* [Task goal]:
Using the entries below, write out the line with "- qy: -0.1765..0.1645", the line with "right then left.", and every line in between, exactly as each is written.

(Dataset excerpts)

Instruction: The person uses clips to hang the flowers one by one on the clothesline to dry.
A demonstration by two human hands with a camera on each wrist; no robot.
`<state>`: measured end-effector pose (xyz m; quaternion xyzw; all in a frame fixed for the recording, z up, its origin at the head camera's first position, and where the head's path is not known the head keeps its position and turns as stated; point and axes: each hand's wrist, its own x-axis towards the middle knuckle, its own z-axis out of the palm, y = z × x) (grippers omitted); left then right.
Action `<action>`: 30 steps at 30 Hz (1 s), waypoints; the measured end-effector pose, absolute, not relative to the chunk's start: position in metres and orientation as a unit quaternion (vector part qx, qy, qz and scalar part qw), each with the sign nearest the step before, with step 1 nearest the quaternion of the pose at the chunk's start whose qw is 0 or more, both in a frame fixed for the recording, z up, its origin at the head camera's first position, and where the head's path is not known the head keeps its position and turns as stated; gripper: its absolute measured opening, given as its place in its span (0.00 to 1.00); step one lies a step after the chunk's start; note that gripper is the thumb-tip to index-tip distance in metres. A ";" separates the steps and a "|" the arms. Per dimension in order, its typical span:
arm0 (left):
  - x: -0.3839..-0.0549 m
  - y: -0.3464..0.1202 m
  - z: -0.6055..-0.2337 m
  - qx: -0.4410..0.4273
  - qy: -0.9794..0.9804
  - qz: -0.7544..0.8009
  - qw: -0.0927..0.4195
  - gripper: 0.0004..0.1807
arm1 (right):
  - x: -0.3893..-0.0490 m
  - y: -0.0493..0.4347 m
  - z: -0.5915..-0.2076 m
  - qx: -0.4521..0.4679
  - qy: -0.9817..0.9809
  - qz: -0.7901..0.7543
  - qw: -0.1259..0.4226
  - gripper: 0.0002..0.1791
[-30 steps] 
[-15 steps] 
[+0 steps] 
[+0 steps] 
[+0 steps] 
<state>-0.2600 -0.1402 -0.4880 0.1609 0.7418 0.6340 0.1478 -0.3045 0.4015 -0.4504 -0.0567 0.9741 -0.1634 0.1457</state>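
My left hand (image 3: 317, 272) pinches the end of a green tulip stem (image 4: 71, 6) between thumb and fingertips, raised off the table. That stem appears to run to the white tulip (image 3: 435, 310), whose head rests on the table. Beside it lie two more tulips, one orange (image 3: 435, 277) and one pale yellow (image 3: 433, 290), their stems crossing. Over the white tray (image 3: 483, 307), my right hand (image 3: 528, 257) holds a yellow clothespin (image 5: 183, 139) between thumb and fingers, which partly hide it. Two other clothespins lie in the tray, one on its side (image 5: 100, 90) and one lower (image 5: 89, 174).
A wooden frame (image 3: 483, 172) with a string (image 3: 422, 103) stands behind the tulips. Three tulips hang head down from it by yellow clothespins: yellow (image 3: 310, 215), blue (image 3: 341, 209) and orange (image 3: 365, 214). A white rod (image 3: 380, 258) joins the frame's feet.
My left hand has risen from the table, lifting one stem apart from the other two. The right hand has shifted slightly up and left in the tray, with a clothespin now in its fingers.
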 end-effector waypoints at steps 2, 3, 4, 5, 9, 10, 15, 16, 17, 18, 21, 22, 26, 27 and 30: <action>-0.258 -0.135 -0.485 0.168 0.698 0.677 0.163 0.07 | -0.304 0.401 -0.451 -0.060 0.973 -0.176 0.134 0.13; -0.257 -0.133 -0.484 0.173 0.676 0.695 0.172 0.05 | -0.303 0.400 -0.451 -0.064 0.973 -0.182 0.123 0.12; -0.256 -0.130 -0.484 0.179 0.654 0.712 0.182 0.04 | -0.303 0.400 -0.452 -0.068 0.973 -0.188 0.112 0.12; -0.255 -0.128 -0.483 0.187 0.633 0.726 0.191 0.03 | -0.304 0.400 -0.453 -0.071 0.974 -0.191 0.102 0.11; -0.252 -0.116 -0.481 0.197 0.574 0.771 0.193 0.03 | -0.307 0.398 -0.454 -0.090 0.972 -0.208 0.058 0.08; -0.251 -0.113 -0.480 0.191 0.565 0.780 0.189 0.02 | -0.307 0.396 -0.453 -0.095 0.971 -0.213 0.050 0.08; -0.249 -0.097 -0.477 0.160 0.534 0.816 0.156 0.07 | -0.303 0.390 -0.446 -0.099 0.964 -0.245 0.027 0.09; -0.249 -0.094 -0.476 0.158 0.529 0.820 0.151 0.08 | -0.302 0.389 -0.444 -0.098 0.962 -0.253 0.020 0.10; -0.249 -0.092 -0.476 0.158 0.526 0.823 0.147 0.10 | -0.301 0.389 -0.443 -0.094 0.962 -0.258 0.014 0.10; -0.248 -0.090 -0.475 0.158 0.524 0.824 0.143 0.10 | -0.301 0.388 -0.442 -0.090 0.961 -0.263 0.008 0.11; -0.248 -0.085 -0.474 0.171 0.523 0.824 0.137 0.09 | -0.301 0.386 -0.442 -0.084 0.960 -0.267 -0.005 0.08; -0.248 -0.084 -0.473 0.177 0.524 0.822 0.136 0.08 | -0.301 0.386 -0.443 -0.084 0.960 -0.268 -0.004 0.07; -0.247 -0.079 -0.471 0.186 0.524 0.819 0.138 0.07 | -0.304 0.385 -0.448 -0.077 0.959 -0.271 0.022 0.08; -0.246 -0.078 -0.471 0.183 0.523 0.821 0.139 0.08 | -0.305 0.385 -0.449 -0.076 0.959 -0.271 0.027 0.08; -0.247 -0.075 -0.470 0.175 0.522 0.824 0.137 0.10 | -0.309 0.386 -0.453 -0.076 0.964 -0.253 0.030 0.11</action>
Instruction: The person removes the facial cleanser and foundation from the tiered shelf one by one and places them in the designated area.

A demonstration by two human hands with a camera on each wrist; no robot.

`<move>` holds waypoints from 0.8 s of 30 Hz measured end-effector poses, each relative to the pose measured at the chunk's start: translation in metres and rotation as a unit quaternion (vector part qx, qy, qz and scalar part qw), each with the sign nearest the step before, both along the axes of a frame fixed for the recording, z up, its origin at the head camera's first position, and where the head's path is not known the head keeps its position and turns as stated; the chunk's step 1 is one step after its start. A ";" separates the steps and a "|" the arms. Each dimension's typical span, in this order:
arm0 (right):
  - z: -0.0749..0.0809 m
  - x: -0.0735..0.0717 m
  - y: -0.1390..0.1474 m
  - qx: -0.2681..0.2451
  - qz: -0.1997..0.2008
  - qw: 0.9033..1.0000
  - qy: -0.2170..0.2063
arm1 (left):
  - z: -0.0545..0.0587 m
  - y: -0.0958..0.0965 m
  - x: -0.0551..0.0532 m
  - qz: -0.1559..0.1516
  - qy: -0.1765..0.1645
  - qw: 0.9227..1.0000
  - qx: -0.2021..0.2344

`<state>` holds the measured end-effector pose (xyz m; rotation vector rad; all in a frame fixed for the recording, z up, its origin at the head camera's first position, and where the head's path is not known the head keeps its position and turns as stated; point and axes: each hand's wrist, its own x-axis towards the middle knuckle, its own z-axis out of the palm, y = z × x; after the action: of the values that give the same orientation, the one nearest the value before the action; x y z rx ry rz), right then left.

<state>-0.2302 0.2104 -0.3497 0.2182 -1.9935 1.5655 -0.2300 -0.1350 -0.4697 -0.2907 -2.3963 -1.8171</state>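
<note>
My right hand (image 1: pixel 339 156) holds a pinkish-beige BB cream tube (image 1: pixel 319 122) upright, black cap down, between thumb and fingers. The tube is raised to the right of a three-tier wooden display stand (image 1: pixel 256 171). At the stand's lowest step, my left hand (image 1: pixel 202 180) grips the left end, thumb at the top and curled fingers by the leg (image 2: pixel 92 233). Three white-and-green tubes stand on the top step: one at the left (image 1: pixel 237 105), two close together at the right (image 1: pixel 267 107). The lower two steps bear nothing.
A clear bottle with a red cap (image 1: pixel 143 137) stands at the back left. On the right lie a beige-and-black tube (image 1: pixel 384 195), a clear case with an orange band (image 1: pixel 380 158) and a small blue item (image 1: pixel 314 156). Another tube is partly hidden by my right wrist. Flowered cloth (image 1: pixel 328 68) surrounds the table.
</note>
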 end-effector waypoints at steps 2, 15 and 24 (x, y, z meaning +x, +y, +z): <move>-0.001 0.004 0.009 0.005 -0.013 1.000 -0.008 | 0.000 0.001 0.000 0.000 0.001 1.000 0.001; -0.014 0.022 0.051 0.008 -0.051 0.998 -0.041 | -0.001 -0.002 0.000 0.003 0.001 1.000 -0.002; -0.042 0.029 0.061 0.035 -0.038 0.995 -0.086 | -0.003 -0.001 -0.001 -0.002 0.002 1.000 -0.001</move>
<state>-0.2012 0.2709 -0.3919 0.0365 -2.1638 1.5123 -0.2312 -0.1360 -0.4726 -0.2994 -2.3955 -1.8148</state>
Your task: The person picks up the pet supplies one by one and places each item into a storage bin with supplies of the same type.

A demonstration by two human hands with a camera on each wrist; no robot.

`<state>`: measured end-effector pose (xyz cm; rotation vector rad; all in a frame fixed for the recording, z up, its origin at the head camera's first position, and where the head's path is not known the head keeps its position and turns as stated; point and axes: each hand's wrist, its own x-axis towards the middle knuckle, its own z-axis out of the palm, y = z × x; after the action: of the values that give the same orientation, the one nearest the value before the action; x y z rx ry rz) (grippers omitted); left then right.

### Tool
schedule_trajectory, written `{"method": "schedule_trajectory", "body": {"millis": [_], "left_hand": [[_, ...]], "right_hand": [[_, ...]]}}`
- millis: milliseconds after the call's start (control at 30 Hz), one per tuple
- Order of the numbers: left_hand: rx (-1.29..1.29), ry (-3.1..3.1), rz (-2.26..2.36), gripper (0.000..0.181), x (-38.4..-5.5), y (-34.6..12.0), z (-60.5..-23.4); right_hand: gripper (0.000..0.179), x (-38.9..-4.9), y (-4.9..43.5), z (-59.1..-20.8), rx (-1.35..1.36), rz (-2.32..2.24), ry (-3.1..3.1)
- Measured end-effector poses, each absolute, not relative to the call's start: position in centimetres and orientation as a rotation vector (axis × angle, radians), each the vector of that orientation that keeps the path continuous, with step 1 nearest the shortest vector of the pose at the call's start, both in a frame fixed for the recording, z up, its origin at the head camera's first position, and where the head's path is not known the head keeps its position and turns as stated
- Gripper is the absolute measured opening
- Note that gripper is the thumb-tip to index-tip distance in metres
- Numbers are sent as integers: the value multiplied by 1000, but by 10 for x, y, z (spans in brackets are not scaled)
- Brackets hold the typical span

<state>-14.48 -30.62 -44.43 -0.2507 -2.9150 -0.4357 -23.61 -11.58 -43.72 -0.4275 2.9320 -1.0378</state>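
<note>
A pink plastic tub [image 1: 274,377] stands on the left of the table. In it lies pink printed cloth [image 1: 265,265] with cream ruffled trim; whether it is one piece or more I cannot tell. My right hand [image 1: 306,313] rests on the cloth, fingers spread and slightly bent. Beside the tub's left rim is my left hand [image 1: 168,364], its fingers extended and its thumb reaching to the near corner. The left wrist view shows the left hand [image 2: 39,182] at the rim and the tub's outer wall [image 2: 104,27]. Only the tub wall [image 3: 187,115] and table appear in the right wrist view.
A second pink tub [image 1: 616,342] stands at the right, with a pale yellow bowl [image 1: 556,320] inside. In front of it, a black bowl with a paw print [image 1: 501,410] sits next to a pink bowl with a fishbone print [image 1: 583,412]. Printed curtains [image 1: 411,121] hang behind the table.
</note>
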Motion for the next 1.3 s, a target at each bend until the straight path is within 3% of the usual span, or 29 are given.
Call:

* [Reply to the exercise]:
  - qy: -0.1765..0.1645
  - qw: 0.9227..1.0000
  - qx: -0.2021..0.2344

`<state>` holds the measured end-effector pose (xyz m; rotation vector rad; all in a frame fixed for the recording, z up, its origin at the head camera's first position, and where the head's path is not known the head keeps its position and turns as stated; point and axes: each hand's wrist, its own x-axis towards the middle knuckle, its own z-axis out of the palm, y = z × x; after the action: of the values that give the same orientation, the one nearest the value before the action; x y z rx ry rz), right then left.

The required output has now been supplied.